Я видел себя победителем. Для этого у меня были все основания. Я был избран и взлетел вверх по политической лестнице с легкостью, которой сопровождались все мои действия.

Я был одинаково уверен в себе и в медицине, и в политике. Но любые усилия мне ничего не стоили. Время для человека, который по-настоящему не прожил ни одной секунды, не представляет особой ценности. Недорого стоят и напряжение, приведшее к поразительным результатам, и сокрушительная энергия человека средних лет и весьма крепкого здоровья.

В политике я платил той же валютой, которой с успехом пользовался в хирургии, — честностью, той разновидностью колючей цельности, соединявшей абсолютное отсутствие интереса к личной власти с сумасшедшим высокомерием игрока, не знавшего поражений.

Я старательно избегал всех основных форм поведения, которые приняты в парламентской жизни. Верность партии, как способ выстроить собственную карьеру, попытки сорвать незаслуженный успех, зависть и страх перед лидерами, внезапно появляющимися на политическом горизонте, творцами будущего, остро нуждающимися в признании и поддержке, — все вызывало во мне глубокое отвращение.

Между тем моя способность оставаться «белой вороной» вызывала в окружающих недоверие, даже страх. Играть, но играть не по правилам, означало стать врагом.

Достичь вершины успеха представлялось мне невероятным, но возможным. Все, что мне было необходимо, — это очертить собственные границы. Возможно, их просто не существовало или пока они были скрыты. Я оставался загадкой для моих коллег — при видимой целеустремленности, полное отсутствие цели. Мои очевидные способности все еще оставались без применения, но все вокруг, да и я сам, пребывали в уверенности, что если бы мне представился шанс, успех не заставил бы ждать. Но на чем была основана эта вера, не знаю. Я не рассчитывал на счастливый случай и в этом был не похож на других.

Я не мог подобрать к себе ключ ни в какой деятельности, ни в политике, ни в медицине. Выполнял свои конституционные обязанности с той же отменной тщательностью, с какой навещал пациентов. Но это шло исключительно от ума. Ничто, казалось, не могло потрясти меня.

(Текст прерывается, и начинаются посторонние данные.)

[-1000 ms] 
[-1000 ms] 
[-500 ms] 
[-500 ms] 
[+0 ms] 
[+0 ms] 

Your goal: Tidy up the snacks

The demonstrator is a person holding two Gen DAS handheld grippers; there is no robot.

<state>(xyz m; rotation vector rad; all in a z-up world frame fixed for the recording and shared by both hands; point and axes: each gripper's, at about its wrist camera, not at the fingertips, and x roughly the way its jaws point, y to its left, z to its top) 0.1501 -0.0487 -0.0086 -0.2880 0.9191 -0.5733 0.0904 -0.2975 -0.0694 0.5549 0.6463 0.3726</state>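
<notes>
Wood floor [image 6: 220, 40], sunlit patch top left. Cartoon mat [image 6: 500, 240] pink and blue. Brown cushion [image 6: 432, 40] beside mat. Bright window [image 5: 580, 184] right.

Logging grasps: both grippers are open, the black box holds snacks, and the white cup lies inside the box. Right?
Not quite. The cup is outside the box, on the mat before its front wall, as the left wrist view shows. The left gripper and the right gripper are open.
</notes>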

Люди испытывали доверие к моей опытности и основательности. Все мне удавалось. В этом не было сомнения. Я привык, при необходимости, открыто высказываться по любому поводу. Говорил то, что думал, далеко не всегда взвешивая последствия своих слов. С другой стороны, вопросы, поднимавшиеся мной, были слишком важны для партийной дисциплины. Мои идеи обладали достаточной привлекательностью для большинства левых тори.

Я никогда не оказывался лицом к лицу с серьезным нравственным выбором. Все, что я чувствовал и говорил, никогда не было крайностью и не ставило меня в оппозицию к остальным членам партии. Я готов был принять во внимание любые мнения, разве что кроме крайне правых. Моя политическая карьера складывалась идеально, я сам не мог бы спланировать ее более удачно.

В скором времени меня назначили на пост замминистра здравоохранения. Было очевидно, что я соответствовал этой должности. Мое озабоченное лицо уже мелькало на экранах телевизоров, звучал мой голос, вполне приятный, правда недостаточно выразительный. Со страниц газет и журналов я искренне и серьезно обсуждал проблемы, с которыми мне приходилось сталкиваться. Мой публичный имидж к тому времени сложился. В нем не было обаяния, скорее некоторое приближение к идеалу, который хотели видеть в политическом лидере. Мой образ существовал как бы вне меня и даже, как я заметил, с годами становился все ярче.

В избирательном списке, помещенном в воскресном парламентском листке, я был назван одним из кандидатов в премьер-министры. Ингрид чрезвычайно взволновала эта новость, а детей смутила.

Я стал необходим партии, как актер из постоянной труппы старого доброго английского театра, — надежный, знающий, но настолько далекий от магии Лоуренса Оливье или Джона Гилгуда, что казалась странной их принадлежность к одной профессии.

Искусство и страсти, преобразующие жизнь, не были моей сущностью. Но во всех ипостасях моя жизнь оставалась великолепным спектаклем.